> Task directions:
Reproduce word for word, from the entries below, the line with "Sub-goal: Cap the", the line with "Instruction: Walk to", and every line between them, and nothing more.

> Records for the task:
▬▬▬▬▬▬▬▬▬▬

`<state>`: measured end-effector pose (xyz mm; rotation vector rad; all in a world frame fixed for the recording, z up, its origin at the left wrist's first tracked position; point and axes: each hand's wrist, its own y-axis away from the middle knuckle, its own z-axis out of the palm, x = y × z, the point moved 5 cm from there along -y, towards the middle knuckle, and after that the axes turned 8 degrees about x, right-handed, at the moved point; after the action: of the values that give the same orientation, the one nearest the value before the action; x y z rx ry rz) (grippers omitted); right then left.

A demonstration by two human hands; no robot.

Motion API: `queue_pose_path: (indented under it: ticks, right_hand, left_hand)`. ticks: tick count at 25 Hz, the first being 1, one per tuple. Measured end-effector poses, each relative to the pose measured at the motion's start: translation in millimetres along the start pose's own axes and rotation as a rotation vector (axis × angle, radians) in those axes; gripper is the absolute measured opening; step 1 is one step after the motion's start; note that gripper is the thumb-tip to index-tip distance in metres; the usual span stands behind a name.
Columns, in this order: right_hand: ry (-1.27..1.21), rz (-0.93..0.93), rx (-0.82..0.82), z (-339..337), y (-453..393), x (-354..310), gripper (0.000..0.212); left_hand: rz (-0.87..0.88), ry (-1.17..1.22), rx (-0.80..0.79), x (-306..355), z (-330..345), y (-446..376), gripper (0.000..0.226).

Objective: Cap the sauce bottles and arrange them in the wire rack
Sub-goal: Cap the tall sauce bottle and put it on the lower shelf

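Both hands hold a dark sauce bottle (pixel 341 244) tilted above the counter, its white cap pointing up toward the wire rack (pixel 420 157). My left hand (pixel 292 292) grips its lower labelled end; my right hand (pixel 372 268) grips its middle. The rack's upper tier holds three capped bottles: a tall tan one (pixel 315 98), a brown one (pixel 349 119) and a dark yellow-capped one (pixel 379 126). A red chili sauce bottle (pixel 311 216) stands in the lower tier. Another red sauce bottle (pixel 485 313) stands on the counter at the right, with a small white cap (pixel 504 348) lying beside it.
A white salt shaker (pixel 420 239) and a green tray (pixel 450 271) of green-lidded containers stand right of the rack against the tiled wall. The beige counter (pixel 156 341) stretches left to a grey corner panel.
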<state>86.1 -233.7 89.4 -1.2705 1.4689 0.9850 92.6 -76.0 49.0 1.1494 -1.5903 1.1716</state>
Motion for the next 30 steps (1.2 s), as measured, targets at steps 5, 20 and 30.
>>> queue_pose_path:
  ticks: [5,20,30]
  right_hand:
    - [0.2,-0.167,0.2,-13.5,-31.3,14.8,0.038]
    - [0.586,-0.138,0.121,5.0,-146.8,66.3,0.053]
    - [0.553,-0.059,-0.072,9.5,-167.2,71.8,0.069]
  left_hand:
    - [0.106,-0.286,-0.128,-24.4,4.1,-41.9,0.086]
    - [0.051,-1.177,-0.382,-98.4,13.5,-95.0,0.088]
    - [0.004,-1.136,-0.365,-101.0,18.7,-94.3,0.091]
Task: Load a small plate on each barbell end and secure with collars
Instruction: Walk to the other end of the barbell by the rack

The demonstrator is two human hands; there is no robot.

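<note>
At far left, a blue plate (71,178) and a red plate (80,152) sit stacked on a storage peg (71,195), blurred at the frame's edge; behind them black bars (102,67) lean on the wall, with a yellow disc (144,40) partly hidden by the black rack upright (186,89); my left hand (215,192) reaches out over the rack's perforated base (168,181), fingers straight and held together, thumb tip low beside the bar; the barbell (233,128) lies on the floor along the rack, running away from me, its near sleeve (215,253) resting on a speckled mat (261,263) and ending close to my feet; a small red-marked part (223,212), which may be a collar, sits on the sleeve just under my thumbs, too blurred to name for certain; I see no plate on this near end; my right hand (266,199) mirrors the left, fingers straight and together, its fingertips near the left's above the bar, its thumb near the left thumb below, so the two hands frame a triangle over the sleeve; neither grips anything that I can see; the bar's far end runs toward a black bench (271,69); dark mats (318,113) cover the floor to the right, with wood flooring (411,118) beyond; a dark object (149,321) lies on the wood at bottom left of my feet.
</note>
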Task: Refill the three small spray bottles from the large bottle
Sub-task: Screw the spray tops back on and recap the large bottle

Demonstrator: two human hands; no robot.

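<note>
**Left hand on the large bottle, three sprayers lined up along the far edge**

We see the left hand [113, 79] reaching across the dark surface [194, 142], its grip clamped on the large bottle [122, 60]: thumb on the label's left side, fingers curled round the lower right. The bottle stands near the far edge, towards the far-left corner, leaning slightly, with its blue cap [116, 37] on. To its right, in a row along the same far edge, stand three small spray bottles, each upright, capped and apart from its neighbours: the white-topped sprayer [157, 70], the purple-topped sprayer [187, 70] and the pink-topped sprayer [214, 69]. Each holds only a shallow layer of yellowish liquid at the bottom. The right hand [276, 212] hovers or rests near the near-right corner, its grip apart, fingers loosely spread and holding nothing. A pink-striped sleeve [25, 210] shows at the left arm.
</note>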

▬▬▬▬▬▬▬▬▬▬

> Result:
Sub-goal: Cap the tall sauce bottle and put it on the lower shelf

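Both hands hold a dark sauce bottle (pixel 341 244) tilted above the counter, its white cap pointing up toward the wire rack (pixel 420 157). My left hand (pixel 292 292) grips its lower labelled end; my right hand (pixel 372 268) grips its middle. The rack's upper tier holds three capped bottles: a tall tan one (pixel 315 98), a brown one (pixel 349 119) and a dark yellow-capped one (pixel 379 126). A red chili sauce bottle (pixel 311 216) stands in the lower tier. Another red sauce bottle (pixel 485 313) stands on the counter at the right, with a small white cap (pixel 504 348) lying beside it.
A white salt shaker (pixel 420 239) and a green tray (pixel 450 271) of green-lidded containers stand right of the rack against the tiled wall. The beige counter (pixel 156 341) stretches left to a grey corner panel.
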<state>86.1 -233.7 89.4 -1.2705 1.4689 0.9850 92.6 -76.0 49.0 1.1494 -1.5903 1.1716</state>
Motion for the next 30 steps (1.2 s), as measured, targets at steps 5, 20 and 30.
>>> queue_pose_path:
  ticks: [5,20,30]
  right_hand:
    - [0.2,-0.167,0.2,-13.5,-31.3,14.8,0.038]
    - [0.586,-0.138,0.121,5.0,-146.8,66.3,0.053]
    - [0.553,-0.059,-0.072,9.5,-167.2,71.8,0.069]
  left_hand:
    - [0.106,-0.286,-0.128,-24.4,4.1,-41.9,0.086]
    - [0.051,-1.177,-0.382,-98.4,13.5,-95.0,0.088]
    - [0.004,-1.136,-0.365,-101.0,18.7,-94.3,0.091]
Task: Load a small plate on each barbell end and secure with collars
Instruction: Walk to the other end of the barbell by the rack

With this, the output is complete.